Investigating the Efficacy of Parametric and Non-Parametric Memories in LLMs
Recent research efforts have explored the capabilities and limitations of LLMs (LMs) in retaining and recalling factual knowledge. The paper "When Not to Trust LLMs: Investigating Effectiveness of Parametric and Non-Parametric Memories" contributes to this line of inquiry by systematically probing LMs on their ability to memorize and retrieve factual knowledge across diverse subject entities and relationship types. The analysis involves comprehensive evaluations using a newly introduced dataset, PopQA, and the existing EntityQuestions dataset to assess LMs' parametric knowledge and their performance when augmented with non-parametric memory retrieval.
The paper elucidates that LMs exhibit significant proficiency in memorizing factual knowledge when it pertains to popular or frequently encountered entities.
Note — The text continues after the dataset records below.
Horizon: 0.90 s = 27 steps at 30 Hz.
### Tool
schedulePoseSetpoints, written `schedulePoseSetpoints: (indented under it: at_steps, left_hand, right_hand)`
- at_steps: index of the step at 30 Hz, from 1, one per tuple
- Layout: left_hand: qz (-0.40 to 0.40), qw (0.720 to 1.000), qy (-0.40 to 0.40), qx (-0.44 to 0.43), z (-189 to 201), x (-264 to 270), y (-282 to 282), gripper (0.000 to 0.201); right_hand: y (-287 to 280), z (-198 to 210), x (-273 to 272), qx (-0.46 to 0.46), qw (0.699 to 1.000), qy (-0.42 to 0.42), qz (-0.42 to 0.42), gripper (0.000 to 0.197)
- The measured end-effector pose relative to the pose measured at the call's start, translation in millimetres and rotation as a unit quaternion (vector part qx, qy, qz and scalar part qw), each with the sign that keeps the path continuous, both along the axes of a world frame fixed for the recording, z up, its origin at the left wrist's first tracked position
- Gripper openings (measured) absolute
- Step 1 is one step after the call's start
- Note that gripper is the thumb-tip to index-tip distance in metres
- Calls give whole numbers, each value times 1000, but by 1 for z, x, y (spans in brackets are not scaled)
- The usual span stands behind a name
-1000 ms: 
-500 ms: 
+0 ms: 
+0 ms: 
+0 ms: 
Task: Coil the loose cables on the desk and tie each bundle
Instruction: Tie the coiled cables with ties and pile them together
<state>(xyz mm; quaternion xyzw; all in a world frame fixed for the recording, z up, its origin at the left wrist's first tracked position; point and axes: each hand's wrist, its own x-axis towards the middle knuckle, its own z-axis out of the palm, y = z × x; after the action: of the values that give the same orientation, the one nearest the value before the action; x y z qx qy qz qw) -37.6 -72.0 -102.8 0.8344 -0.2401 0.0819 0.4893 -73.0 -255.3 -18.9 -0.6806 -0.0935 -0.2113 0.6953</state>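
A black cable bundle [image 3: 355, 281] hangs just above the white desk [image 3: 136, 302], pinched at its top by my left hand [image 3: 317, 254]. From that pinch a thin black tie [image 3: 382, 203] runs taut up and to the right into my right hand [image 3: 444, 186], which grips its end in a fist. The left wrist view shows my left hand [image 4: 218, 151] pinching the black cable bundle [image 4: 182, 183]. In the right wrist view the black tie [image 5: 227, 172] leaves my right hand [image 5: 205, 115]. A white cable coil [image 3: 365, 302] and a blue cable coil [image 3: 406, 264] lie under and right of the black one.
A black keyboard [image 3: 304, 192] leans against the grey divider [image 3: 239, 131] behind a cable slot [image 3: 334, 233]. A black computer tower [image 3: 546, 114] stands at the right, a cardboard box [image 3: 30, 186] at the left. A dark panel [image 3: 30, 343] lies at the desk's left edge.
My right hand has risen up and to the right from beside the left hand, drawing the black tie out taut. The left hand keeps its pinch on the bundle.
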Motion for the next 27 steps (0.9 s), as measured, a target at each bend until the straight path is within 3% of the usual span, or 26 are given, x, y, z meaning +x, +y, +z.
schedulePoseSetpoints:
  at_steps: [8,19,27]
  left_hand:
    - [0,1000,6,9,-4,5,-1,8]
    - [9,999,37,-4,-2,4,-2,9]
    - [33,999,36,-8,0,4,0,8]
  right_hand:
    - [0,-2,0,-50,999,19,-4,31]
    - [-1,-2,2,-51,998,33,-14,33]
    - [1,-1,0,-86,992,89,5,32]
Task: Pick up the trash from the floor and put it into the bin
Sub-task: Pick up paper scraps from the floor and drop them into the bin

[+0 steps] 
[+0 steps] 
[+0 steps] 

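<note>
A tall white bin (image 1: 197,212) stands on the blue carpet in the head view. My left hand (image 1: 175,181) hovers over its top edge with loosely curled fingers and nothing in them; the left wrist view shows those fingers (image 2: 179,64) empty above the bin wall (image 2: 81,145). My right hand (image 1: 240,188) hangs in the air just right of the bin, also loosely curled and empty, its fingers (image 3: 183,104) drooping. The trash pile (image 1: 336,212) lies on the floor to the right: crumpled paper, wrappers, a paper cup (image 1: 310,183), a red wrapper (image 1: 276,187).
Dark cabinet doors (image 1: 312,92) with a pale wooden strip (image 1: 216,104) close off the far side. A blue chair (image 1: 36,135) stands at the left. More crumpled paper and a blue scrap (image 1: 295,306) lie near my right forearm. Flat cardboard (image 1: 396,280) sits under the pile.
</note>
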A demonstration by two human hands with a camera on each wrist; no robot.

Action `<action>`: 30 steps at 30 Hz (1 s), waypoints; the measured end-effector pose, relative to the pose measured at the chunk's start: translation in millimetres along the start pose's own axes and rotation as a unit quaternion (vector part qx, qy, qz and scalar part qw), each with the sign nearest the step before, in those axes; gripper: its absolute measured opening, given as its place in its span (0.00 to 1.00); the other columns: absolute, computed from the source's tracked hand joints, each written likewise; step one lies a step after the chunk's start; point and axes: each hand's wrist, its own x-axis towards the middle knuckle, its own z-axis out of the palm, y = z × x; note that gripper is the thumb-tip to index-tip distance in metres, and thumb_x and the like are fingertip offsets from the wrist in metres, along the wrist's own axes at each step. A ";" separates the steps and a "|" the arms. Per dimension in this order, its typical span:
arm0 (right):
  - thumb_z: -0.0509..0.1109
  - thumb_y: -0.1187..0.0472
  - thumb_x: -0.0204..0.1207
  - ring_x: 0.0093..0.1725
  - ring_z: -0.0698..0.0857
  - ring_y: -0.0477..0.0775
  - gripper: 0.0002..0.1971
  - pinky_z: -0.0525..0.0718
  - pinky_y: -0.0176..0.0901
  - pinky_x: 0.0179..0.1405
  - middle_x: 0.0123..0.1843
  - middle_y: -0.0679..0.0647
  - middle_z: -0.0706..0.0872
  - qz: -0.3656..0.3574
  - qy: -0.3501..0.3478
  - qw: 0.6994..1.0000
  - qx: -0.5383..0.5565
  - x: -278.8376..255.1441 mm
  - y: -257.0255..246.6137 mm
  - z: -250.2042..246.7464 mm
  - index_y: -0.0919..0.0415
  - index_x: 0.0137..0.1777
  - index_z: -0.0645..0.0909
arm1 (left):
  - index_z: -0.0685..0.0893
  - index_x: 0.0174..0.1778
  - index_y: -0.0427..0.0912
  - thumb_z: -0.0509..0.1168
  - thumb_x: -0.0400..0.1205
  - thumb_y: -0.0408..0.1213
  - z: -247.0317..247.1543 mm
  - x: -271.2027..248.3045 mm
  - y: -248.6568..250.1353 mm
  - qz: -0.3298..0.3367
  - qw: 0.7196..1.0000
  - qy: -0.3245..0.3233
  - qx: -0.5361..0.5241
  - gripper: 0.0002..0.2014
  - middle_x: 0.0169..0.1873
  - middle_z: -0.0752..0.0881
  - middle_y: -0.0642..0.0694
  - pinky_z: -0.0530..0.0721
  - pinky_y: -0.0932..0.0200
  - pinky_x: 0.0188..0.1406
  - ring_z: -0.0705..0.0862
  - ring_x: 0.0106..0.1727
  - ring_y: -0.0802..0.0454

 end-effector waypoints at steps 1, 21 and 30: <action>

However, their performance wanes considerably in the long tail of less popular entities. The research identifies a strong positive correlation between entity popularity and memorization accuracy: larger LMs, such as GPT-3, demonstrate improved recall for popular knowledge but struggle with less frequent data. This implies that while scaling enhances LMs' parametric memory capacities for widely known facts, it does not notably augment performance for less commonly discussed entities.
To address these limitations, the authors explore integrating retrieval-augmented techniques to complement the inherent weaknesses of parametric memory in LMs. The retrieval-augmented models leverage external non-parametric memories by incorporating retrieval mechanisms like BM25 and Contriever, and generate-read methods such as GenRead. The results are noteworthy: smaller models, when augmented with retrieval capabilities, can achieve accuracies surpassing much larger unassisted models. For instance, Contriever-augmented LMs outperform vanilla GPT-3 models, particularly in recalling less popular factual information.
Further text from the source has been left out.